The Ravens just got huge news as wide receiver Jeremy Maclin agreed to sign with the team. Baltimore truly needed wide receiver help, and they have acquired it. Now that Maclin will be wearing purple and black, what will his role look like on the field?
For much of his career, Maclin has been an outside receiver and he has thrived in that role. In Baltimore, that will more than likely be the role that he continues to play. That then gives the Ravens three receivers that have the potential to be starters on the outside, Mike Wallace, Maclin, and Breshad Perriman.
To me, Perriman will be the odd man out. Despite the fact that Perriman has been very impressive thus far in OTA’s, but Wallace and Maclin are both more reliable and have more experience.
Maclin will complement Wallace will on the outside. Maclin is an good all-around receiver, but his reliable hands are the skill that best fits opposite the speed of Wallace. Maclin can be a chain mover if necessary, but he also can make plays down the field.

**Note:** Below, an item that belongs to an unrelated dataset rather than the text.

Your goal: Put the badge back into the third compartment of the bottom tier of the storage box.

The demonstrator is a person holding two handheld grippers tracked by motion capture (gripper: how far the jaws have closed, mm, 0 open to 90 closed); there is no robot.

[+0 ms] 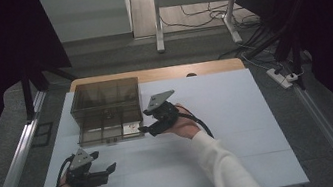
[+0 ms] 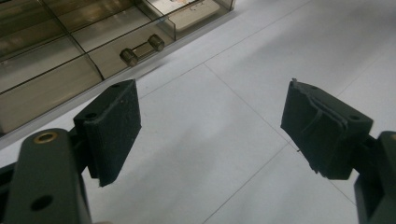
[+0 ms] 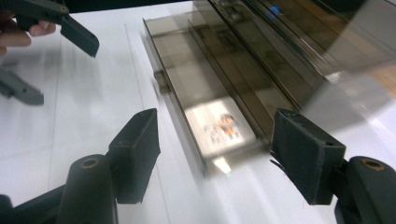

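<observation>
A smoky see-through drawer box (image 1: 105, 100) stands at the back left of the white table (image 1: 240, 127). Its bottom drawer (image 1: 110, 132) is pulled out toward me, and the handle (image 2: 142, 49) faces front. A printed card (image 3: 219, 126) lies in the drawer's right end compartment (image 1: 132, 128). My right gripper (image 1: 146, 129) is open at that front right corner, its jaws either side of the card end of the drawer (image 3: 219, 154). My left gripper (image 1: 111, 169) rests open on the table in front of the drawer, with nothing between its jaws (image 2: 215, 121).
The drawer's other compartments (image 2: 42, 51) look bare. In the right gripper view the left gripper (image 3: 60, 21) and a hand show at the top left. Behind the table are desk legs (image 1: 158, 19), cables and a power strip (image 1: 281, 78) on the floor.
</observation>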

Here’s the catch: what if Perriman continues to impress in minicamp and training camp? What if he proves this offseason that he is reaching his potential?
In this case then the Ravens could easily move Maclin to the slot. While this may seems a little crazy at first, Maclin actually fits really well in the slot. In fact, Maclin saw his snaps in the slot increase dramatically over the course of his time in Kansas City went on. Plus, in 2016, six of Maclin’s eight touchdowns came from the slot. Playing in the slot would still allow Maclin to make downfield plays, and still allow him to move the chains. All it would take is to play three wide receiver sets, which I’m sure Marty Mornhinweg would be totally fine with.
However, all in all, I would be pretty surprised if Maclin and Wallace are not the two starting outside receivers in Week 1. The Ravens absolutely have to get a receiver of Maclin’s caliber on the field as much as possible, and putting him out the outside allows him to do this. He may even draw the opposing team’s top corner, which in turn could lead to opportunities for Mike Wallace to get open downfield.
No matter if he plays outside or in the slot, 2017 should be a big year for Maclin. Reunited with former offensive coordinator Marty Mornhinweg, Maclin will not have a hard time learning the Ravens offense. Maclin should expect a ton of targets from Joe Flacco, being that he is the best possession receiver in a west coast style offense where possession is key. While I believe that he is a better fit on the outside, playing the slot would not hamper Maclin’s ability to get the ball.
Signing Jeremy Maclin is massive for the Ravens. The team is getting a receiver better than any currently on the roster, and one that will breathe life into the passing game. Suddenly, this Ravens offense just got a whole lot more interesting.